**WHAT THE TASK ASKS**
Print the listing below once more, unchanged.

**GIVEN INFORMATION**

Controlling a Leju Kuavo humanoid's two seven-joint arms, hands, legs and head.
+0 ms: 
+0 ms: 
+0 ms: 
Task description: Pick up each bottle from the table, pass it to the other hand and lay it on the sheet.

**OUTPUT**
Controlling a Leju Kuavo humanoid's two seven-joint arms, hands, legs and head.
+0 ms: 
+0 ms: 
+0 ms: 
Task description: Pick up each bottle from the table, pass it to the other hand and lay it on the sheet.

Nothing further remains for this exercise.